Trabajadores con cámaras para entrenar a un robot
Tesla estaría preparando una nueva etapa en el desarrollo de Optimus, su robot humanoide. Según una comunicación interna citada por el periódico alemán Handelsblatt, empleados seleccionados de la Gigafábrica de Grünheide llevarían cámaras instaladas en mochilas mientras realizan sus tareas habituales de producción.
Las grabaciones mostrarían cómo los trabajadores toman herramientas, manipulan piezas y completan diferentes pasos del ensamblaje de vehículos. Posteriormente, esas imágenes servirían para entrenar los sistemas de inteligencia artificial de Optimus y enseñarle a reproducir los movimientos de manera autónoma. Tesla no respondió a las consultas del medio alemán sobre el proyecto.
El plan no implica que el robot copie directamente cada movimiento como si fuera una grabación. Los datos obtenidos se utilizarían para que los modelos de inteligencia artificial reconozcan objetos, comprendan secuencias de trabajo y aprendan qué acciones deben ejecutar en diferentes situaciones.

Un método que Tesla ya utiliza en Estados Unidos
La estrategia no comenzaría en Alemania. Tesla ya contrata en Estados Unidos a trabajadores denominados Data Collection Operators, cuya tarea consiste en realizar movimientos y recopilar información destinada al entrenamiento del robot humanoide.
La propia oferta laboral de Tesla explica que estos operadores deben recoger datos, colaborar con los equipos de ingeniería y comunicar problemas detectados durante las pruebas. Este tipo de entrenamiento mediante demostraciones humanas es especialmente útil para enseñar tareas que resultarían difíciles de programar mediante instrucciones tradicionales.
Un robot industrial convencional suele repetir una secuencia fija dentro de un espacio controlado. Optimus, en cambio, pretende desplazarse, reconocer su entorno y utilizar herramientas diseñadas originalmente para personas. Para lograrlo necesita aprender una enorme variedad de movimientos, posiciones y posibles errores.
El proyecto abre un debate laboral en Alemania
La recopilación de imágenes también plantea interrogantes sobre la privacidad de los empleados. De acuerdo con la información publicada, el proyecto todavía no habría sido discutido con el consejo de empresa de la planta de Grünheide.

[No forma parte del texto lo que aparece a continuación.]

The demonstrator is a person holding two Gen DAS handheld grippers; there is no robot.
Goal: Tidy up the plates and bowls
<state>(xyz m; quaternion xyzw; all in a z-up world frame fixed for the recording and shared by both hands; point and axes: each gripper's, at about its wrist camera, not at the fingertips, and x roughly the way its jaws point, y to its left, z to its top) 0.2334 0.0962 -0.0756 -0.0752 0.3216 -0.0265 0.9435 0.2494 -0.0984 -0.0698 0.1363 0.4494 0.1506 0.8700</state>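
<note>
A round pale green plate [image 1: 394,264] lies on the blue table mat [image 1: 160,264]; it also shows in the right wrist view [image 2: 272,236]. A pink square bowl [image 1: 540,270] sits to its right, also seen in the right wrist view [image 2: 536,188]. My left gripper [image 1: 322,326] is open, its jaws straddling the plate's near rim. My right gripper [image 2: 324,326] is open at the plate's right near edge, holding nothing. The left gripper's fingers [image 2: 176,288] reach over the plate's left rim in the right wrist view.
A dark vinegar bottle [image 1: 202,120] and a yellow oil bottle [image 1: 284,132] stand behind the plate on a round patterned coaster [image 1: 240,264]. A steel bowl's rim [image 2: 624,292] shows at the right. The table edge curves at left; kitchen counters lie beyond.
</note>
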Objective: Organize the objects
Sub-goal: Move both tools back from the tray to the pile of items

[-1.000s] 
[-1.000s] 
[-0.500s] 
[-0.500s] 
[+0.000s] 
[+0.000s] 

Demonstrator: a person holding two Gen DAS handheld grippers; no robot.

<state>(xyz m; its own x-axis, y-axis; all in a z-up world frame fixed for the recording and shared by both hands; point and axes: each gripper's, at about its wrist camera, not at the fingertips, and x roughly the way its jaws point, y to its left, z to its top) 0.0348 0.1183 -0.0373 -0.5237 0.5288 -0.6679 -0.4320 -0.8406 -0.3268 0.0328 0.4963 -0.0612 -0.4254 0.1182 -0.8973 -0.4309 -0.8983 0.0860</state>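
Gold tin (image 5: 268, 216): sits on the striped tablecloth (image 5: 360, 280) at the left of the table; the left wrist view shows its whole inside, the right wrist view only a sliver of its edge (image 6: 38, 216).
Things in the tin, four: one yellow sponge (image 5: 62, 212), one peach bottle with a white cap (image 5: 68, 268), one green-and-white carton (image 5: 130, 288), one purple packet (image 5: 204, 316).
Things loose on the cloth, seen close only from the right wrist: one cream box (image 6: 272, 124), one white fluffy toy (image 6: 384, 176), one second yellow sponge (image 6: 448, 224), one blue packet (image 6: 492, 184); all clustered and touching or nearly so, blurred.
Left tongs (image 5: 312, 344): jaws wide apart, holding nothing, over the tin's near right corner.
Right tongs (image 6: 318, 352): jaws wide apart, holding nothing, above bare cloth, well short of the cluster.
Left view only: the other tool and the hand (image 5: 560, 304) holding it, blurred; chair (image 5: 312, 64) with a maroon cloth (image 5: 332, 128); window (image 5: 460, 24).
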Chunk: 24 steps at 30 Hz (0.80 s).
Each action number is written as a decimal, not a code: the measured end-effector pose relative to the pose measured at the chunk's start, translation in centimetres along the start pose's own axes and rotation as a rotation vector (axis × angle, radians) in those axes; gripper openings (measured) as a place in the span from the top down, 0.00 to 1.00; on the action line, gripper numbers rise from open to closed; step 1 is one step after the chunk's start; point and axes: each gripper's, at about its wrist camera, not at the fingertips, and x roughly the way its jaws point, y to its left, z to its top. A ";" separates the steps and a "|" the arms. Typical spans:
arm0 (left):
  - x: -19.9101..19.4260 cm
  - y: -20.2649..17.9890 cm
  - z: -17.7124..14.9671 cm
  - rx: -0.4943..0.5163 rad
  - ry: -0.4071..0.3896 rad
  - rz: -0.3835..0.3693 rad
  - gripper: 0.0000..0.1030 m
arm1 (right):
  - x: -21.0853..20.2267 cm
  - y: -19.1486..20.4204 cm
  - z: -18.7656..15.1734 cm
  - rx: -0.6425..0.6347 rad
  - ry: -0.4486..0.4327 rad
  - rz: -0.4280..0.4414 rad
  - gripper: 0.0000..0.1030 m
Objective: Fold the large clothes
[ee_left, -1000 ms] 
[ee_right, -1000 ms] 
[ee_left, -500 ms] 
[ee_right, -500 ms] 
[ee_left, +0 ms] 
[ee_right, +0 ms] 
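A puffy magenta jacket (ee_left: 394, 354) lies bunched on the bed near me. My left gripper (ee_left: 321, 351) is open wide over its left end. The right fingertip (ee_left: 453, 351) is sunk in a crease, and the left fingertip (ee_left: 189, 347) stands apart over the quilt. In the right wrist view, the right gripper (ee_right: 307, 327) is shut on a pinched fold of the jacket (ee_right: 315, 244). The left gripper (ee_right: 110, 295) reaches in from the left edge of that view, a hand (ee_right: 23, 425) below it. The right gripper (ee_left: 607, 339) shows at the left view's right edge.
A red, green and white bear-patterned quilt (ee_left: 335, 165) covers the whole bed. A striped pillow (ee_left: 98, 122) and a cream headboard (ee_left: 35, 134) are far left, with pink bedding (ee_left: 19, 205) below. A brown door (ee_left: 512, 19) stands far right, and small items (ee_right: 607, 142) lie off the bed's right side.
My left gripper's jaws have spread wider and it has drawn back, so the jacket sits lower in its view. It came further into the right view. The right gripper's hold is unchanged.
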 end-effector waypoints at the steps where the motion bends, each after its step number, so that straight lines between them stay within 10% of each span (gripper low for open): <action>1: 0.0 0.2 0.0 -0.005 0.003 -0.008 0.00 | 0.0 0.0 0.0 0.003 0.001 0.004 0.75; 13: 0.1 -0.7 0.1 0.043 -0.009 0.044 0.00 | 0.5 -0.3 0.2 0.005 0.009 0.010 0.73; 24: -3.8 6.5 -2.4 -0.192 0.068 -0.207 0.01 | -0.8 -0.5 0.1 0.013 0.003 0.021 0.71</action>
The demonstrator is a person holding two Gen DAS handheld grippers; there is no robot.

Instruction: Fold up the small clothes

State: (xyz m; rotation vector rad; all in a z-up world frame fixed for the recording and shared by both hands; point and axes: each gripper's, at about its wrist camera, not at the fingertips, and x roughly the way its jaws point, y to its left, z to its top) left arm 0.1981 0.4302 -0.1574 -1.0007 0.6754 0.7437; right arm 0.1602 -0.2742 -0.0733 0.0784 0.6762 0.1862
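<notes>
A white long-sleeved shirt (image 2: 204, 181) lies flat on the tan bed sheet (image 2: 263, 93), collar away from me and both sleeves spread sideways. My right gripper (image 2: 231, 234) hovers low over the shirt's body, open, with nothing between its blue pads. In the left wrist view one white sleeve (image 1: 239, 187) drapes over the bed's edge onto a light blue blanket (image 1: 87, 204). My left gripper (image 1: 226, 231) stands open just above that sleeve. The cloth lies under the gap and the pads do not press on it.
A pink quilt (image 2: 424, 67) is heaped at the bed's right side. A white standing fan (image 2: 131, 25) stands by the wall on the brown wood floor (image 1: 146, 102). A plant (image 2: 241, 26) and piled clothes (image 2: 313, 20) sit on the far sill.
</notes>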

La legislación laboral alemana establece que los representantes de los trabajadores tienen derecho a participar en las decisiones relacionadas con dispositivos técnicos capaces de controlar su comportamiento o rendimiento. Aunque Tesla utilice las cámaras para entrenar al robot, las grabaciones también podrían revelar la velocidad, los movimientos y la forma de trabajar de cada empleado.

Todavía se desconoce si la participación será voluntaria, cómo se almacenarán las imágenes, durante cuánto tiempo se conservarán o si los rostros y otros datos personales serán anonimizados.
Alemania tendría dos funciones dentro del proyecto
Mientras Grünheide aportaría datos reales de tareas industriales, Tesla también está ampliando sus actividades robóticas en Reutlingen. En esa localidad alemana, la compañía busca especialistas para desarrollar sensores, actuadores, cajas de engranajes y procesos de fabricación relacionados con Optimus.
Las dos instalaciones podrían asumir papeles complementarios: una enseñaría al robot cómo trabajan los humanos y la otra desarrollaría componentes y maquinaria para producirlo a gran escala. Por ahora, Tesla mantiene una línea piloto en Fremont, California, pero no informa cuántas unidades ha fabricado.
Pour entraîner son robot humanoïde Optimus, Tesla prévoit d'équiper certains employés de sa Gigafactory allemande de caméras afin d'enregistrer leurs mouvements. Une stratégie déjà utilisée aux États-Unis, mais qui soulève des questions sur la protection des salariés et l'avenir… pic.twitter.com/KTq107QKN4
— Automobile Propre (@Auto_Propre) July 24, 2026
Optimus sigue siendo uno de los mayores retos de Tesla
Tesla presenta a Optimus como un robot bípedo de propósito general, pensado para realizar tareas inseguras, repetitivas o aburridas. Para alcanzar ese objetivo necesita combinar equilibrio, navegación, percepción visual y capacidad para interactuar con objetos físicos.
Elon Musk reconoció durante la presentación de resultados del segundo trimestre de 2026 que escalar su fabricación será uno de los desafíos productivos más difíciles afrontados por la empresa. Tesla debe crear buena parte de sus componentes y construir una cadena de suministro prácticamente desde cero.
La idea de grabar trabajadores muestra hasta qué punto el desarrollo de los robots humanoides depende todavía del conocimiento humano. Sin embargo, también plantea una paradoja: los empleados podrían terminar enseñando a las máquinas que, en el futuro, asumirán una parte de sus propias tareas.